Work order :: Search the records for the string "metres". Copy each line where it occurs.
......
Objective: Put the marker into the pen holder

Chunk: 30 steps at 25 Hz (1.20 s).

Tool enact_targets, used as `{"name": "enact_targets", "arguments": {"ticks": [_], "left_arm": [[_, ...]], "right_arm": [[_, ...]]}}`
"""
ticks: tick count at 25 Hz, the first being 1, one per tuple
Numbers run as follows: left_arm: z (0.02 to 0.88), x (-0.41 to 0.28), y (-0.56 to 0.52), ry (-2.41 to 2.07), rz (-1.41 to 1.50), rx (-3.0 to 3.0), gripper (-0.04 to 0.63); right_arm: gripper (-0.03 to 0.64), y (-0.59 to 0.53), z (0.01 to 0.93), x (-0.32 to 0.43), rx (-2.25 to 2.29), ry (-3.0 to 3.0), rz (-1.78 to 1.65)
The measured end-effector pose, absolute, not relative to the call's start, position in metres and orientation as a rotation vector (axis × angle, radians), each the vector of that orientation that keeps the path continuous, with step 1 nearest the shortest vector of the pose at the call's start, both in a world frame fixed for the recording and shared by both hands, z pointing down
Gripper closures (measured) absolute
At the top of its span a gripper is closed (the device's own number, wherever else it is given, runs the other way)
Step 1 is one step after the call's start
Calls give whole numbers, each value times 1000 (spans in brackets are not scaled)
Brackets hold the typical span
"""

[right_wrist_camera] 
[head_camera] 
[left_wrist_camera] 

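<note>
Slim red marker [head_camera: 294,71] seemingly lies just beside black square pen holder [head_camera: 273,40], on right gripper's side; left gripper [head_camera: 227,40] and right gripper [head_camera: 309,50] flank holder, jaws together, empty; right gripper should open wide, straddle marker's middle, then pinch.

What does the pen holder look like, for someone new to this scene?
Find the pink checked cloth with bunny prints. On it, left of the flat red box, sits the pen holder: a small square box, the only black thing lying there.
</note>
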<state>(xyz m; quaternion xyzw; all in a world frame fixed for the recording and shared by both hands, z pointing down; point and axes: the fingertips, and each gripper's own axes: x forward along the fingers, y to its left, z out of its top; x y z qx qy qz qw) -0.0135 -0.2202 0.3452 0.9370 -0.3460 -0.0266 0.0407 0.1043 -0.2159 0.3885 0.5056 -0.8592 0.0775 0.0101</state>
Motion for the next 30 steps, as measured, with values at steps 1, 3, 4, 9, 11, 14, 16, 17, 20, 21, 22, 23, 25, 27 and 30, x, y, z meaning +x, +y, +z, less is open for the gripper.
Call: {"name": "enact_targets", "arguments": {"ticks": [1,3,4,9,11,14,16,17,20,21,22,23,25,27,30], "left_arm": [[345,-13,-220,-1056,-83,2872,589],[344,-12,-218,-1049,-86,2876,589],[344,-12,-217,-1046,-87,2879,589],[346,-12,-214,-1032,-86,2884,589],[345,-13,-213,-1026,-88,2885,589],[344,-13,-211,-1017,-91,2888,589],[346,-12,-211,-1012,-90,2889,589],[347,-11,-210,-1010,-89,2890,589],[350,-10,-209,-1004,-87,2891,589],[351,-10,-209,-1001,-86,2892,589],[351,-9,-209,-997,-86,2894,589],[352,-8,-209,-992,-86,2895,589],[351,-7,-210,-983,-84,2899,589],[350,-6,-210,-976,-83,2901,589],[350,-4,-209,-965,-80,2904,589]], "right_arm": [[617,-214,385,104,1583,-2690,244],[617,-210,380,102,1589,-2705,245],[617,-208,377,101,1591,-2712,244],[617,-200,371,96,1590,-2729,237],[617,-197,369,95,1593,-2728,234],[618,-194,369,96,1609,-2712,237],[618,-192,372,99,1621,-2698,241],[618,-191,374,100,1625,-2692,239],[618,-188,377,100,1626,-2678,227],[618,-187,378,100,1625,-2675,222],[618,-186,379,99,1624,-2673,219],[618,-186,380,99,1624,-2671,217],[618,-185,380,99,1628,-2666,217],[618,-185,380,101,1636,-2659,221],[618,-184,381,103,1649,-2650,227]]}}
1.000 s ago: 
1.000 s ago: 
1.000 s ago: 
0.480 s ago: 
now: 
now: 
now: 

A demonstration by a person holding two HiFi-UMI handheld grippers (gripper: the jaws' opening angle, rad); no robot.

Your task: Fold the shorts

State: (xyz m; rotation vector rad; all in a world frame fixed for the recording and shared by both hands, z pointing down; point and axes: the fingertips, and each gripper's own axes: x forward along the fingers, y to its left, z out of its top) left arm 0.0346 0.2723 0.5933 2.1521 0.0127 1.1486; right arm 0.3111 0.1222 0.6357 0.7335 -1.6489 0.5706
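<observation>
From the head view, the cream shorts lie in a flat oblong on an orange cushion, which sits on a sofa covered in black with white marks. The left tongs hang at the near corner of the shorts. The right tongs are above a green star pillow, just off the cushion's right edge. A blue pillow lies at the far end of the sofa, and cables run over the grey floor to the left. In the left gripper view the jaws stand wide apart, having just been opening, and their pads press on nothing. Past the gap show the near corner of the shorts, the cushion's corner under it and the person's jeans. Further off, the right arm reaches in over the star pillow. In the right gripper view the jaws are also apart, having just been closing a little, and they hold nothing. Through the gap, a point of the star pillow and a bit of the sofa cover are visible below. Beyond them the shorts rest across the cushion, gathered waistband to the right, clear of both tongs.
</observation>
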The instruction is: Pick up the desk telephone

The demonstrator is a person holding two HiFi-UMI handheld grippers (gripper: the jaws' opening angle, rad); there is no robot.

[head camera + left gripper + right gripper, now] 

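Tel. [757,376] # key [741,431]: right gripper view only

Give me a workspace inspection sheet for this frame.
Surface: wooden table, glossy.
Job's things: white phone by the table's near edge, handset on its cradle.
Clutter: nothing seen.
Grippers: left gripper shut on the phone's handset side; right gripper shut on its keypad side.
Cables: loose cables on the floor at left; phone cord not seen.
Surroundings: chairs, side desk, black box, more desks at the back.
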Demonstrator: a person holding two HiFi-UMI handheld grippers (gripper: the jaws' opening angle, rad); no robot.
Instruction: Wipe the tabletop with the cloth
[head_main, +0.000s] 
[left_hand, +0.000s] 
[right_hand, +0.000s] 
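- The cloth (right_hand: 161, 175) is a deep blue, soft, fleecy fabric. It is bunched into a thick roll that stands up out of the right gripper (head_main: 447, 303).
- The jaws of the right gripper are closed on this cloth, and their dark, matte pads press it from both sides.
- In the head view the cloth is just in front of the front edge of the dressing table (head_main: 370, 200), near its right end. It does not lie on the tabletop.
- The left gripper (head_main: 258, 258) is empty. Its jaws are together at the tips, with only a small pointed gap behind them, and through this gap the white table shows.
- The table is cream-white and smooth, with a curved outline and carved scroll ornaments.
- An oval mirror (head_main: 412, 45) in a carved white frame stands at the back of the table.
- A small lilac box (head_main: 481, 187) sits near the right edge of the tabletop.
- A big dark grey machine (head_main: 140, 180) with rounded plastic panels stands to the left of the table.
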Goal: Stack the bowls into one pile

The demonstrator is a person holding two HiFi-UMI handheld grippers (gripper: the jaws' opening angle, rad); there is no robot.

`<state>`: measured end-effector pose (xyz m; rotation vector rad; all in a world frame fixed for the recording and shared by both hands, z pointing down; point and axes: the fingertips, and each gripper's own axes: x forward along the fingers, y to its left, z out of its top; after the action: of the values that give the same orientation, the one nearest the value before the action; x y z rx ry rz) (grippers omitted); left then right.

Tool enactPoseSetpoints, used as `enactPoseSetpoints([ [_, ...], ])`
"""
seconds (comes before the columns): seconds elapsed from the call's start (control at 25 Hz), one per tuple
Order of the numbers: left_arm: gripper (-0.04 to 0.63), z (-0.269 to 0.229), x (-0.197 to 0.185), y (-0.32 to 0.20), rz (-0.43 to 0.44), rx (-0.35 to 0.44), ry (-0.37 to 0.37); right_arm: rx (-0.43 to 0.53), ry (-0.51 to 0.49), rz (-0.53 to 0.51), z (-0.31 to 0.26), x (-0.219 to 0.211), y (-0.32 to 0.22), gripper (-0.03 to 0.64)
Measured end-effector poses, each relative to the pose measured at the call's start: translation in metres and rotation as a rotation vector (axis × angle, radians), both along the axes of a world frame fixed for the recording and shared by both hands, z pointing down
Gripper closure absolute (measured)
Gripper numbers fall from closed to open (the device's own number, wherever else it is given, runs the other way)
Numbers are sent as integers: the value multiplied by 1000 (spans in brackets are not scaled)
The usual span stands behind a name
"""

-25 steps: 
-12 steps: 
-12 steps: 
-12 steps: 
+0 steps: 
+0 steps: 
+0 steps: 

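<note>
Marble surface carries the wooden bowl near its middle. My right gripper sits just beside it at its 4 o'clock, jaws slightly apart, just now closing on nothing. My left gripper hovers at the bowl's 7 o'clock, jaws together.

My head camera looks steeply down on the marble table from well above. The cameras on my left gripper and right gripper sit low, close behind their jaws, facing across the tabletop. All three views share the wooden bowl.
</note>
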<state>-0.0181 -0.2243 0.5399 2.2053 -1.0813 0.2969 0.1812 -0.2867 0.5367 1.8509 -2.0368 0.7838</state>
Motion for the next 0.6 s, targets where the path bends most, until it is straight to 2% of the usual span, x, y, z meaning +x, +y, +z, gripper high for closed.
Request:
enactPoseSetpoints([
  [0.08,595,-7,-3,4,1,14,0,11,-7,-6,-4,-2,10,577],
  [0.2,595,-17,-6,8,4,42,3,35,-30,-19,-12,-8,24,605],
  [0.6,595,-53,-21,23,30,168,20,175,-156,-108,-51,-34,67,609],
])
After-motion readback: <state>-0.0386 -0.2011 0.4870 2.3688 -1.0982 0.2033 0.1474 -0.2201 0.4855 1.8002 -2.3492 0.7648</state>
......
Written response ::
The measured end-effector pose, absolute, not relative to the call's start, position in metres and orientation as a rotation vector (axis × angle, radians), each the vector of that orientation that keeps the path continuous, with step 1 nearest the shortest vector of the pose at the call's start, both in a world frame fixed for the recording and shared by both hands, z pointing down
Measured end-effector poses, each relative to the pose measured at the call's start: translation in metres and rotation as a rotation vector (axis × angle, radians), both along the axes of a world frame fixed for the recording and shared by both hands, z pointing down

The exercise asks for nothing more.